As the protection of innovations and patents is very important for the Swiss economy, the inclusion of provisions on patents in the FTA is intended to guarantee adequate protection in the countries with which Switzerland trades. For example, the relevant provisions in the FTAs lay down conditions for patentability and provide for certain exceptions. This ensures sufficient legal clarity with regard to the patentability of inventions in the various contracting parties. At the same time, these patent provisions establish a framework that helps create a climate conducive to trade, investment and innovation as well as promoting the exchange of information. In the healthcare sector, giving inventions adequate protection is also crucial for developing new drugs and thus for promoting the development of better technologies.
In addition, FTAs contain provisions on enforcing patent rights, including border measures.
Geographical indications (GIs) are names or signs that designate products with characteristics and qualities linked to their geographical origin. These products are made using traditional local methods. Some examples from Switzerland include St. Galler Kalbsbratwurst (veal sausage), Tête de Moine, Gruyère (both cheeses) and Chocolat suisse (Swiss chocolate) or also wine designations.
GIs promote trade in local and regional specialities and are thus an attractive way to promote sustainable economic development at regional level. They make specialities and high-quality products more attractive, including on international markets, for both Switzerland and its partner countries.

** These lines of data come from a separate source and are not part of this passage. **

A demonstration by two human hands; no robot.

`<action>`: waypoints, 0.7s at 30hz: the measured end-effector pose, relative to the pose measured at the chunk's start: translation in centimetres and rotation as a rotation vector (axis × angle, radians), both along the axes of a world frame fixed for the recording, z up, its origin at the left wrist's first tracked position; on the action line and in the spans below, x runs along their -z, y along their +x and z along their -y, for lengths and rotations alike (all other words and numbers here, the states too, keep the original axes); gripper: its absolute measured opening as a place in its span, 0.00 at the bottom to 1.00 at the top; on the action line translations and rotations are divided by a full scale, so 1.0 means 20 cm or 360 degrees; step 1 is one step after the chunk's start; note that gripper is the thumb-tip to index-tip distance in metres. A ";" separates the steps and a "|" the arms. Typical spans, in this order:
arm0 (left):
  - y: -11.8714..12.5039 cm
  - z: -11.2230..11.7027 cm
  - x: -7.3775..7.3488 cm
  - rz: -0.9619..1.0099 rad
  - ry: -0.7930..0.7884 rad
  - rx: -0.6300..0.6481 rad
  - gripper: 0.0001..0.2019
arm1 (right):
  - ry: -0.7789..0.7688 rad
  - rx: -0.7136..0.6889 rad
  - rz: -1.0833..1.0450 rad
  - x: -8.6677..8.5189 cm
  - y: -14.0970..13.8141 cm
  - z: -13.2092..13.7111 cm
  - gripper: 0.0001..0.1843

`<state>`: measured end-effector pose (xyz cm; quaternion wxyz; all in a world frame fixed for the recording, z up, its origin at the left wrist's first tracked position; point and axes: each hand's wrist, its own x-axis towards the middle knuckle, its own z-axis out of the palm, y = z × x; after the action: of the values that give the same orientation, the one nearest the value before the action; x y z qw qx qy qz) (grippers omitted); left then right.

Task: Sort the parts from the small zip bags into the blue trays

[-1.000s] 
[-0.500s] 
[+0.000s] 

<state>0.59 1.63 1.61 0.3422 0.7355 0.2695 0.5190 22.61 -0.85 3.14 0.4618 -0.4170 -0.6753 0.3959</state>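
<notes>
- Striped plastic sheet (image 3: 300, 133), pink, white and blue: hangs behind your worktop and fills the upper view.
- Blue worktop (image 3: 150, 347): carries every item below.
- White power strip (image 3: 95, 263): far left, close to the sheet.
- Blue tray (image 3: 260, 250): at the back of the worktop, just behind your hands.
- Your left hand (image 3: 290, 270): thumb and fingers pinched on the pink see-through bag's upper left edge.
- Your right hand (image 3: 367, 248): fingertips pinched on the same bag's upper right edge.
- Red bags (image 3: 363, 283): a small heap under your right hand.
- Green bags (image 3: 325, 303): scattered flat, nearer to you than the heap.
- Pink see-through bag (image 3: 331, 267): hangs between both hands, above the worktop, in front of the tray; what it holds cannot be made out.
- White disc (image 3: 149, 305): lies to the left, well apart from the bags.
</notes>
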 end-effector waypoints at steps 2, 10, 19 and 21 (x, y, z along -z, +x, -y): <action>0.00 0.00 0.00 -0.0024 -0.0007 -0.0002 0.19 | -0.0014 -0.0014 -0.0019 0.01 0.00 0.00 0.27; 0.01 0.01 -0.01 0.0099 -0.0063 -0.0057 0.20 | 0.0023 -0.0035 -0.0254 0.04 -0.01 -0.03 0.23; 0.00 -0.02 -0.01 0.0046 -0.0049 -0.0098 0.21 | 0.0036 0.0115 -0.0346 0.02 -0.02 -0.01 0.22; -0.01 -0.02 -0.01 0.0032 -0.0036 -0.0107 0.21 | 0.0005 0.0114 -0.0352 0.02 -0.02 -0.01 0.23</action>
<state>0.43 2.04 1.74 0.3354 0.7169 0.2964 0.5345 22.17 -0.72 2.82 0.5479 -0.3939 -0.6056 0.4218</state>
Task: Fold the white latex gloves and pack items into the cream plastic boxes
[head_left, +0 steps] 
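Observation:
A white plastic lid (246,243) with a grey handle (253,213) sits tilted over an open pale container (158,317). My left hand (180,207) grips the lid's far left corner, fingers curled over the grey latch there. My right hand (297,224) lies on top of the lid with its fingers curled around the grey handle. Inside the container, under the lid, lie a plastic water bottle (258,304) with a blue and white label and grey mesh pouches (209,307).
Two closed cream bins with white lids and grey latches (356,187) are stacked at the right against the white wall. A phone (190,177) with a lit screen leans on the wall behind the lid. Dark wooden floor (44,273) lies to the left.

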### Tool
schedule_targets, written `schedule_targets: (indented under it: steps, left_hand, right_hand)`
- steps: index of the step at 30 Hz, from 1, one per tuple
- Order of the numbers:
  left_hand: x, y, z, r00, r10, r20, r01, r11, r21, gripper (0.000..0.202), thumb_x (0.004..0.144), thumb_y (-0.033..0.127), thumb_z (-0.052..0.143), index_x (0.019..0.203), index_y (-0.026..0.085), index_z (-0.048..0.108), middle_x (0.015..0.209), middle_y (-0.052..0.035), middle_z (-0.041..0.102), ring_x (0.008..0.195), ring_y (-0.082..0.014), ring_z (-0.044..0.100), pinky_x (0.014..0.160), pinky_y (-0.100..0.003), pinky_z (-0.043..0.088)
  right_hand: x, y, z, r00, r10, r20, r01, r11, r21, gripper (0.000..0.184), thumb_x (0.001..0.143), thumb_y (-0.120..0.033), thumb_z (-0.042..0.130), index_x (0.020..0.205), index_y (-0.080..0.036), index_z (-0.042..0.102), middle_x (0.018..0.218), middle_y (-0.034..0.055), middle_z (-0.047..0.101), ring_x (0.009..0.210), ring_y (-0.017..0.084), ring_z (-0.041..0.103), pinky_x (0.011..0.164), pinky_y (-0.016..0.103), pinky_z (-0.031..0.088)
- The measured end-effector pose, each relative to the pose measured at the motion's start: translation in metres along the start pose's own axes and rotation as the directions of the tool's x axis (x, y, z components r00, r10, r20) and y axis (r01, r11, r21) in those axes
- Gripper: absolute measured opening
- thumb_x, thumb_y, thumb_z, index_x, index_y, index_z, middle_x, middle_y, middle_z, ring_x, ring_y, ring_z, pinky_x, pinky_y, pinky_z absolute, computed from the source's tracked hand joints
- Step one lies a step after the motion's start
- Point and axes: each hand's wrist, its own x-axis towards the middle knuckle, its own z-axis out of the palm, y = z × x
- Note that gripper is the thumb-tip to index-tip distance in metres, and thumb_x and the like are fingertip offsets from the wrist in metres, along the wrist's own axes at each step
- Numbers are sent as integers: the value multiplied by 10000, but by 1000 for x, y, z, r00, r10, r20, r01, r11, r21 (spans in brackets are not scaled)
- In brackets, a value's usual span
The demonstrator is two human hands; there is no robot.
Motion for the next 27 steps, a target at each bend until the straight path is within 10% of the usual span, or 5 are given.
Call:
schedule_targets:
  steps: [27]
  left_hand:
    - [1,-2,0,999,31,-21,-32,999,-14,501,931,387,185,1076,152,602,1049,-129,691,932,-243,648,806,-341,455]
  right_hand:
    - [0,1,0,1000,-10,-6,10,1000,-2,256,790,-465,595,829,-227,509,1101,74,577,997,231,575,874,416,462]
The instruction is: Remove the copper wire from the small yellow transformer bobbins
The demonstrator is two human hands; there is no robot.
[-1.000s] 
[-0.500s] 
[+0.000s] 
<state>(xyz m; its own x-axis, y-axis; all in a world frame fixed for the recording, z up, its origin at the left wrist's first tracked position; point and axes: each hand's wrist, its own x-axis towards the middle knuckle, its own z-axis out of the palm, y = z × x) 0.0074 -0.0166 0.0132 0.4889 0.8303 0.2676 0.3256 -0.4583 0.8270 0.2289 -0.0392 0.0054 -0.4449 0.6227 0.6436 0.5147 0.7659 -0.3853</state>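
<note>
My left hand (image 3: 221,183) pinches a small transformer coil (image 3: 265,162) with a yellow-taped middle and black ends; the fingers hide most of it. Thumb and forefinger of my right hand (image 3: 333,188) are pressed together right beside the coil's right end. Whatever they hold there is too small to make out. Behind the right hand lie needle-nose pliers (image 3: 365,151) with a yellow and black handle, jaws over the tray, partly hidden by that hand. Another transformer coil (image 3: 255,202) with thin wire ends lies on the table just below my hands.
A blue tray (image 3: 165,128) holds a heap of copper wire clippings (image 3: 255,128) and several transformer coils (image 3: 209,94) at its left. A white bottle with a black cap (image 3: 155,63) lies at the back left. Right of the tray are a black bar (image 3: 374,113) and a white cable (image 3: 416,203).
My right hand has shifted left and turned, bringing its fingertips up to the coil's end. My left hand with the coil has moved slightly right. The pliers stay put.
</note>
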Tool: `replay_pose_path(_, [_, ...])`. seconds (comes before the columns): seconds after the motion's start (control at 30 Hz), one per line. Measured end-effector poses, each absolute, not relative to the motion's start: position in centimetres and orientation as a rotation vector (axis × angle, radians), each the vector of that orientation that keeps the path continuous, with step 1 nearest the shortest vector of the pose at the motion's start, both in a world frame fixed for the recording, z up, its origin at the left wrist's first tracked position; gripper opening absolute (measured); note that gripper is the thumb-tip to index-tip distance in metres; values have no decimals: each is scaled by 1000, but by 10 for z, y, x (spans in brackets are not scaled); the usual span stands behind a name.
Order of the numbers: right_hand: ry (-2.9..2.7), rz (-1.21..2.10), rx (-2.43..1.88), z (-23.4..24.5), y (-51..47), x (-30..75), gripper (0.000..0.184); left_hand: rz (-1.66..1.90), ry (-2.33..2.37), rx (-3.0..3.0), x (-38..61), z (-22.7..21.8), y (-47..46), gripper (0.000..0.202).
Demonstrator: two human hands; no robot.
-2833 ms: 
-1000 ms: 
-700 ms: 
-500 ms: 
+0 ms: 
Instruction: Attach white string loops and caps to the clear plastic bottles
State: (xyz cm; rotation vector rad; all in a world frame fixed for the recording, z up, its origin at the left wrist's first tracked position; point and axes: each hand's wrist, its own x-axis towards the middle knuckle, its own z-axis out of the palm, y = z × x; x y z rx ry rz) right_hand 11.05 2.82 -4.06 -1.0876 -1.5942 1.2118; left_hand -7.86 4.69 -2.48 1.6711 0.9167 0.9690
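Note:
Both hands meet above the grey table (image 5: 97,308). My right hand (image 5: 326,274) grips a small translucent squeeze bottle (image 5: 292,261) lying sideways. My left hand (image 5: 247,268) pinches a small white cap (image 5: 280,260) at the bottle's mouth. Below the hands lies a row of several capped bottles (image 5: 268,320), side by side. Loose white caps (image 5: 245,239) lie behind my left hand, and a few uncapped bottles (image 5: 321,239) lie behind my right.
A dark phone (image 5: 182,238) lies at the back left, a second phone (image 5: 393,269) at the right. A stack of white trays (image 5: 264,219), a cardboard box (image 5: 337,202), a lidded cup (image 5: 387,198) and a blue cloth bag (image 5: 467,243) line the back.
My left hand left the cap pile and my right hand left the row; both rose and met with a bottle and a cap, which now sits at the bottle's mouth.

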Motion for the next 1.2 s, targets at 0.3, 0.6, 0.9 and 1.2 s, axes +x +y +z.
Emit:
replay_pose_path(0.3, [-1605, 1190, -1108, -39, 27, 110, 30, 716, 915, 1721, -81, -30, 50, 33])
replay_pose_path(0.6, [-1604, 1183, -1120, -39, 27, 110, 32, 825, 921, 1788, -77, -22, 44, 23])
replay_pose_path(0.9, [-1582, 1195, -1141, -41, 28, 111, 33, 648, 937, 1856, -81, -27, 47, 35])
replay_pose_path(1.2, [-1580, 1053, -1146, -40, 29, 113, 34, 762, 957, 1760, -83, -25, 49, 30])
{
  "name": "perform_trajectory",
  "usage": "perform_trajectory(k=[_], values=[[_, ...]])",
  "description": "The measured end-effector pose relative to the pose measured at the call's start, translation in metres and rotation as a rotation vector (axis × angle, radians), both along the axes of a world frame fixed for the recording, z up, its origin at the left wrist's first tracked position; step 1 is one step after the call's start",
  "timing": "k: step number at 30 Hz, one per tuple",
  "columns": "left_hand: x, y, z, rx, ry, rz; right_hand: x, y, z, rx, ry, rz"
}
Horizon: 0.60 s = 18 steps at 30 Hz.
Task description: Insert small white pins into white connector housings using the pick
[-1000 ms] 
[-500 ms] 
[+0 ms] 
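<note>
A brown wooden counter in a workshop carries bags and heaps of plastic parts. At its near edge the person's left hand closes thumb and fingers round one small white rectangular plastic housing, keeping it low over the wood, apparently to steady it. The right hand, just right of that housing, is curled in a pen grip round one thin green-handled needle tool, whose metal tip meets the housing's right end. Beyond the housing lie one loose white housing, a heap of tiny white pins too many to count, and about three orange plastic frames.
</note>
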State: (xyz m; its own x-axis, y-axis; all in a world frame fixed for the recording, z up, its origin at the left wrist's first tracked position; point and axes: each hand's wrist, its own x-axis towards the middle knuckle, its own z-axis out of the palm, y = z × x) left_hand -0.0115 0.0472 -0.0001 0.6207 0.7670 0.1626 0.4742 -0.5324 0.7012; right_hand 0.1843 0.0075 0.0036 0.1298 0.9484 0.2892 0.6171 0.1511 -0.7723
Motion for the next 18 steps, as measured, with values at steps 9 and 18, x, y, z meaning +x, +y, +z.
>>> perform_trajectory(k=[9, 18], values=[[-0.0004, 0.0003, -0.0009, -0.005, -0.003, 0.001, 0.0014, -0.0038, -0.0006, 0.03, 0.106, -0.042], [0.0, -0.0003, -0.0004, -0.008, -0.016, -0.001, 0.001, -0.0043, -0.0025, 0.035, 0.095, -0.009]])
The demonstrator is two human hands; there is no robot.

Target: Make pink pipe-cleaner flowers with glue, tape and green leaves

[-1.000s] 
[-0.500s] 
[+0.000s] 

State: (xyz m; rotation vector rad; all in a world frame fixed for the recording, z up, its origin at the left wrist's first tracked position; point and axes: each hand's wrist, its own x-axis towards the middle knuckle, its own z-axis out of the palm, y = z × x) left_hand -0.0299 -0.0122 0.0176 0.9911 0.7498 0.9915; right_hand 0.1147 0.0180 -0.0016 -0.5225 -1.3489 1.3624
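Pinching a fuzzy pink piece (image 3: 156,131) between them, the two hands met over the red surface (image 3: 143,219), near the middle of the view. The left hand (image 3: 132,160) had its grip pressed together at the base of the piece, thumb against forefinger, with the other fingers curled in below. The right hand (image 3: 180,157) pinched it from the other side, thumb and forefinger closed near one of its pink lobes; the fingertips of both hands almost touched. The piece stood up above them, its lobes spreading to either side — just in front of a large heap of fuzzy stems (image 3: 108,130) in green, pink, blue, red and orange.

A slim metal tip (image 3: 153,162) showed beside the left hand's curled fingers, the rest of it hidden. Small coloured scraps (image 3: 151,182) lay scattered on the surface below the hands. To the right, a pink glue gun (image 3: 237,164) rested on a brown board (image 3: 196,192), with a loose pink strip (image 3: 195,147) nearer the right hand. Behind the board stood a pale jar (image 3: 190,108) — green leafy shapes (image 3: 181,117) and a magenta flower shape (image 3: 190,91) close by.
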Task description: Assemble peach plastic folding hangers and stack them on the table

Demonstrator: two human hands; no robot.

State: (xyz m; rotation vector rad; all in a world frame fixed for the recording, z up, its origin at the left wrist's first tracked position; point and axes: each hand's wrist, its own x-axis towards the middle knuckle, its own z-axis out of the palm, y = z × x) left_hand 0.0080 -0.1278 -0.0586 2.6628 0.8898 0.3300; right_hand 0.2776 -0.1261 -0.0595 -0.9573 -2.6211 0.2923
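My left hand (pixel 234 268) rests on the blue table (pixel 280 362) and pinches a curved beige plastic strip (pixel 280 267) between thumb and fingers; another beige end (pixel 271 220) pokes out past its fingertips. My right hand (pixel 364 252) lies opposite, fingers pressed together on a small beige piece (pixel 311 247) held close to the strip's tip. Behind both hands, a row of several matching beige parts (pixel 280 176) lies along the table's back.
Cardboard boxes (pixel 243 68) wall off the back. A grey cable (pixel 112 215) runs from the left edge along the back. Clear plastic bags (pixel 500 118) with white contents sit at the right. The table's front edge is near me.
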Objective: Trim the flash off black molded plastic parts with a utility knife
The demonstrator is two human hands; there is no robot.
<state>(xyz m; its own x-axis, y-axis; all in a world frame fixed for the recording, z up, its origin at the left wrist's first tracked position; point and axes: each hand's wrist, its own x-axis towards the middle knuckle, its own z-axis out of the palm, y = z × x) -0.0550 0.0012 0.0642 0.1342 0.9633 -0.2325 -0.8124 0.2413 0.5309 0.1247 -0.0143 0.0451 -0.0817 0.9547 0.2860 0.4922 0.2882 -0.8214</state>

Switzerland strives to ensure an adequate degree of protection in its FTAs. In particular, it does this by stipulating a high level of protection not only for protected designations of wines and spirits, as per the WTO Agreement on Trade-Related Aspects of Intellectual Property Rights (TRIPS), but also for other products, such as cheese, other foodstuffs and non-agricultural products.
In its FTAs, Switzerland also sets out to guarantee protection for its indications of origin, such as “Swiss”, “Switzerland”, the names of its cantons and regions and the Swiss cross. In addition, it includes provisions to prevent these indications from being used on products or services in a way that makes the consumer believe that they originated in Switzerland when they did not. FTAs thus help to preserve the high-quality reputation of Swiss products and services on international markets.
FTAs also contain provisions on enforcing these rights, including border measures.